А в это время Берто, усевшись на скамью в противоположном конце вокзала, беседовал в ожидании поезда со своим молодым другом Жераром Пейрелонгом. Берто было лет сорок; его красивое, правильное лицо обрамляли холеные бакенбарды. Родившись в семье воинствующих легитимистов, он придерживался весьма реакционных взглядов; после 24 мая он был назначен прокурором республики в один из южных городов, но как только были изданы декреты, направленные против конгрегаций, он написал министру юстиции дерзкое письмо и со скандалом вышел в отставку. Однако он не сложил оружия и в знак протеста вступил в общину Заступницы Небесной; каждый год он появлялся в Лурде, убежденный, что паломничества раздражают правительство, что они опасны для республики и только святая дева может восстановить монархию, совершив одно из своих чудес. Впрочем, Берто обладал здравым смыслом, охотно смеялся и сочувственно относился к несчастным больным, заботясь об их перевозке в течение трех дней всенародного паломничества.
— Итак, милый Жерар, — говорил он сидевшему рядом с ним молодому человеку, — ты хочешь в этом году жениться?
— Конечно, если найду подходящую жену, — ответил тот. — Послушай, кузен, дай мне добрый совет!
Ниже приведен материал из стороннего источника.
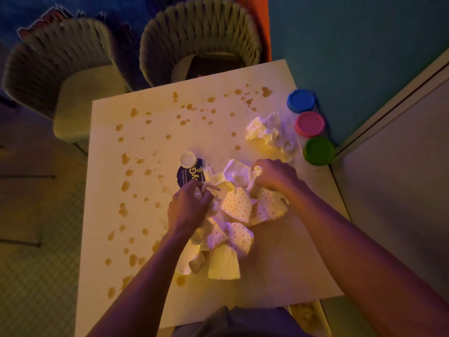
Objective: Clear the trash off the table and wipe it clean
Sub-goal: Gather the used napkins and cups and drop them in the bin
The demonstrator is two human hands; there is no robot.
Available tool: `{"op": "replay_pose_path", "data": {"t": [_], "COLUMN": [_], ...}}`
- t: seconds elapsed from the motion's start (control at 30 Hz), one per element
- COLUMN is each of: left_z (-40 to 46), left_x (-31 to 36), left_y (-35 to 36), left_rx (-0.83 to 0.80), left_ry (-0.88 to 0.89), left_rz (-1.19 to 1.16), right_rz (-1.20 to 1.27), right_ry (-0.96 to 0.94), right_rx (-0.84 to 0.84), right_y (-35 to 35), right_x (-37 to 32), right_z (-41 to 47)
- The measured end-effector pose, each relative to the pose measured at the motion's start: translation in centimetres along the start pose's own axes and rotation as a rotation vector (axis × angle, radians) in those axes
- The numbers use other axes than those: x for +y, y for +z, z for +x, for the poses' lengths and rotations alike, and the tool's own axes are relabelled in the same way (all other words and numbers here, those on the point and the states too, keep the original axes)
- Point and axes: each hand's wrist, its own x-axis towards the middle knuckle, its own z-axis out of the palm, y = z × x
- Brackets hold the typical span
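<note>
A: Trash pile [237,215] — both hands are in it, mid-table. Left hand [190,205] has its fingers curled round a crumpled white napkin [200,192] at the pile's left edge. Right hand [274,175] pinches another white scrap [257,171] at the pile's top right.

B: What's in the pile?

A: Dotted paper cups [239,209], crushed, plus plain white paper pieces, all touching. A dark blue printed wrapper [189,173] pokes out at the pile's upper left, with a small white lid [188,158] just beyond that.

B: Anything further out?

A: Separate crumpled tissue wad [267,131] beyond the pile, to the upper right, not touching it. Three lidded tubs further right of the pile at the table's right edge: blue [301,100], pink [309,124], green [318,150], in a row. Brown liquid spots [126,186] all over the white table [291,263], mostly left of the pile and beyond it.

B: Off the table?

A: Two woven chairs [201,27] past the far edge.
</note>
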Motion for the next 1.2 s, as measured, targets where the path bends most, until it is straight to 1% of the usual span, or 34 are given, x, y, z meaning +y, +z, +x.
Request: {"op": "replay_pose_path", "data": {"t": [0.2, 0.3, 0.4, 0.47, 0.63, 0.73, 0.83, 1.0, 1.2], "left_z": [-0.2, -0.3, -0.4, -0.4, -0.3, -0.2, -0.2, -0.2, 0.2], "left_x": [0.6, 0.4, 0.2, 0.0, 0.1, 0.2, 0.2, 0.0, -0.3], "left_y": [0.1, 0.1, 0.0, 0.0, 0.2, 0.3, 0.3, 0.2, 0.2], "left_rx": [-0.008, -0.016, -0.027, -0.030, -0.034, -0.046, -0.052, -0.059, -0.059], "left_ry": [0.026, 0.023, 0.023, 0.021, 0.026, 0.030, 0.039, 0.039, 0.034], "left_rz": [0.019, 0.016, 0.012, 0.018, 0.005, -0.007, -0.013, -0.031, -0.056], "right_rz": [-0.123, -0.170, -0.168, -0.169, -0.146, -0.118, -0.160, -0.223, -0.130], "right_ry": [-0.069, -0.056, -0.048, -0.043, -0.062, -0.084, -0.100, -0.065, -0.061], "right_rx": [0.019, 0.042, 0.081, 0.079, -0.006, -0.023, -0.003, 0.022, 0.055], "right_y": [1.5, 2.2, 2.6, 2.5, 2.2, 2.2, 2.5, 2.9, 2.1], "right_x": [-1.0, -1.3, -1.1, -0.9, -0.3, -0.1, -0.2, -0.3, 0.2], "right_z": [-0.1, 0.2, 0.2, 0.0, -0.2, -0.4, -0.4, -0.3, -0.3]}}
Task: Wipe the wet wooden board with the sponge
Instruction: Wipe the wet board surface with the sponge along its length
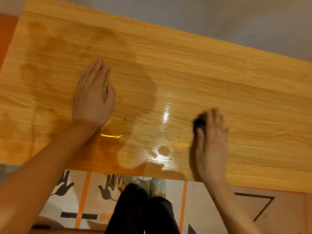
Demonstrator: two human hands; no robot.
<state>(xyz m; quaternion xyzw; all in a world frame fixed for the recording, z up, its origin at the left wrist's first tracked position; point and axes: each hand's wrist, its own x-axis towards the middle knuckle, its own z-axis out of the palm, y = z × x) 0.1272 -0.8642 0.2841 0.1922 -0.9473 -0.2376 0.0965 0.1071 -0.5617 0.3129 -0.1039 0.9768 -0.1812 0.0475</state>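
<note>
A long wooden board (pixel 194 78) with a pale grain runs across the view, tilted so that its far edge slopes down to the right. The left hand (pixel 92 98) lies palm down on the board's left half, its fingers (pixel 97 71) straight and close together, pressing flat on the wood and grasping nothing. The right hand (pixel 211 142) is over the near right part of the board and is blurred; its fingers are curled round a small dark sponge (pixel 200 122), which shows just past the thumb and sits against the wood. Between the two hands a wet patch (pixel 162 146) shines with bright glints, reaching from the middle of the board to its near edge. Darker damp marks (pixel 55 48) spread across the left half, around and beyond the left hand. Both forearms are bare and enter from the bottom of the view. Below the near edge of the board are the person's dark trousers (pixel 140 211) and light shoes (pixel 157 184), standing on a floor mat (pixel 81 196) printed with black hand shapes, orange stripes and a black triangle outline at the right. Beyond the far edge of the board lies a plain grey floor (pixel 219 17), and an orange strip (pixel 6 39) shows at the left edge.
</note>
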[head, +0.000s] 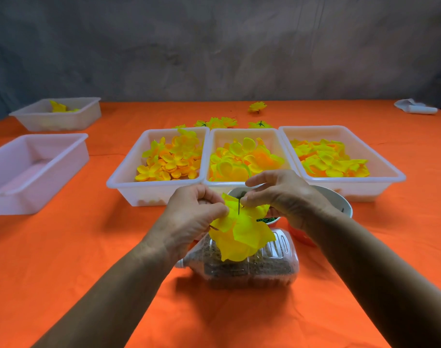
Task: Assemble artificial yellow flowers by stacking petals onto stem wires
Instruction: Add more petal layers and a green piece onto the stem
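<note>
While the orange-covered worktop carries the whole setup, three white plastic trays of yellow fabric petals stand in a row across its middle, all well stocked. Two more white trays sit toward the left edge: the nearer holds nothing I can make out, the farther holds a few yellow pieces. A clear plastic bottle filled with brown granules lies on its side near the front edge. A few finished yellow flowers lie behind the trays, toward the far edge.

Left hand: grip pinching the edge of the large yellow petal stack, held above the bottle. Right hand: grip pinching the top of the thin dark stem wire, which stands up through the stack's centre.

Judgement: this flower is part-built, outer layers threaded, smaller layers apparently still to add. Few done, much petal stock left; task early.
</note>
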Demonstrator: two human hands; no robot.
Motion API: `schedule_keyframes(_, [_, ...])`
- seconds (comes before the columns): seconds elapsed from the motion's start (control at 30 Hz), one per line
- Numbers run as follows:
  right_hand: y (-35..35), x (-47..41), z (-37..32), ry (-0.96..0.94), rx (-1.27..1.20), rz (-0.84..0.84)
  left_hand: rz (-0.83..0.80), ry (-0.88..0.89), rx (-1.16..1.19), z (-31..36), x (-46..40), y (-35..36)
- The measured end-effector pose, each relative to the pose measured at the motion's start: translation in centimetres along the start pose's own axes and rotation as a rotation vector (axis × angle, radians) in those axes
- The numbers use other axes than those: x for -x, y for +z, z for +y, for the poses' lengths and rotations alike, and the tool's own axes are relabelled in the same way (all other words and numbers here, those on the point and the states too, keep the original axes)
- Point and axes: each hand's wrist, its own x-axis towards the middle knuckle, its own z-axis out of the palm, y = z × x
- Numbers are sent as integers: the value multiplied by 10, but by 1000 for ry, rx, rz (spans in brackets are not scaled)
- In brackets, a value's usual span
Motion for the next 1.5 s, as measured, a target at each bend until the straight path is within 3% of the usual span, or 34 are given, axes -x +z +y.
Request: schedule_keyframes(1.5, [5,2,11,-40,203,-87,-53,-49,-44,-18,-5,6])
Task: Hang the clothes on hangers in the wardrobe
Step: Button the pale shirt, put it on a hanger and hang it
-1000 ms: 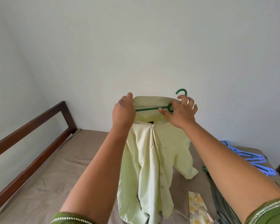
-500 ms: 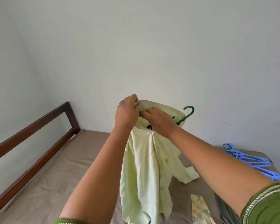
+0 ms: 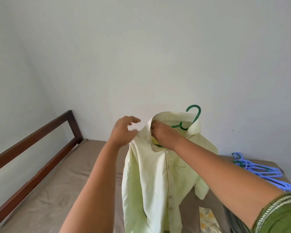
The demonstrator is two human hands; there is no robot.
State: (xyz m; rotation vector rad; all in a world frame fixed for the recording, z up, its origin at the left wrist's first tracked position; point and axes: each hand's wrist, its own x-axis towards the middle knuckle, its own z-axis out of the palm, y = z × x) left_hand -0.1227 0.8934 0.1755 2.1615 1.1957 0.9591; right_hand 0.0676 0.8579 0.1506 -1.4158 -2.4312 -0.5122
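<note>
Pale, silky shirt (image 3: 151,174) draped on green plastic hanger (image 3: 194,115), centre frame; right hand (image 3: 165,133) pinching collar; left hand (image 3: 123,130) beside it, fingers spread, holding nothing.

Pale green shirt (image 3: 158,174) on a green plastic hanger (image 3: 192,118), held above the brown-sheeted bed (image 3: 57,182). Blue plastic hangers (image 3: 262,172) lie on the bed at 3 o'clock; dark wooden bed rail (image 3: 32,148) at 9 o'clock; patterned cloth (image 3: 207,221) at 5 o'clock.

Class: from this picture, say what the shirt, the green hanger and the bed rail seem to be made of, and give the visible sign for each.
Shirt: thin woven cloth, perhaps cotton or a blend; it drapes softly with a faint sheen.
Green hanger: probably plastic; smooth, glossy, one even colour.
Bed rail: dark varnished wood; brown, squared bars with a light gloss.
</note>
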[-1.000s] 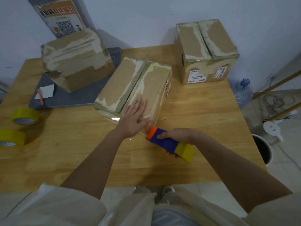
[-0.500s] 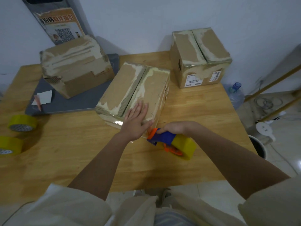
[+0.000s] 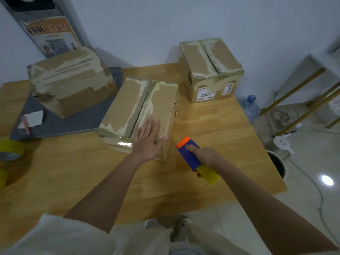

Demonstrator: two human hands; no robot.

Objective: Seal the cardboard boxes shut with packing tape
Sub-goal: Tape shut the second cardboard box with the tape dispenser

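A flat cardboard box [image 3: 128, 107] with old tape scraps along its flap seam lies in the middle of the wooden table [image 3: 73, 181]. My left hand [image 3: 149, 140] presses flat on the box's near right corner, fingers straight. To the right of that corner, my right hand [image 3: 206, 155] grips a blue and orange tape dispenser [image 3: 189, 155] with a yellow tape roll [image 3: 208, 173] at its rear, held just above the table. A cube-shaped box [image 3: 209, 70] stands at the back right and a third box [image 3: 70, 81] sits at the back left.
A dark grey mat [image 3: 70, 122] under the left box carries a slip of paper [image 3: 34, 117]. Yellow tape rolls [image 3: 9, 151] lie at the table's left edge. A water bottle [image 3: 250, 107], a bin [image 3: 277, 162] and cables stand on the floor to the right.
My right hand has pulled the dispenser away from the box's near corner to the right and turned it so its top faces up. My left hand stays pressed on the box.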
Жерар де Пейрелонг, небольшого роста, худощавый, рыжий, с длинным носом и костлявым лицом, был родом из Тарба; он недавно лишился родителей, оставивших ему ренту в семь или восемь тысяч франков. Будучи честолюбивым, он не нашел у себя в провинции подходящей невесты из хорошей семьи, с помощью которой он мог бы сделать карьеру. Поэтому он вступил в члены попечительства и ездил каждый год в Лурд в смутной надежде найти в толпе верующих, в этом потоке благомыслящих женщин и девушек, ту, которая поможет ему пройти жизненный путь в сей земной юдоли. Но он оказался в затруднительном положении; у него на примете было несколько молодых девиц, однако ни одна не удовлетворяла полностью его требованиям.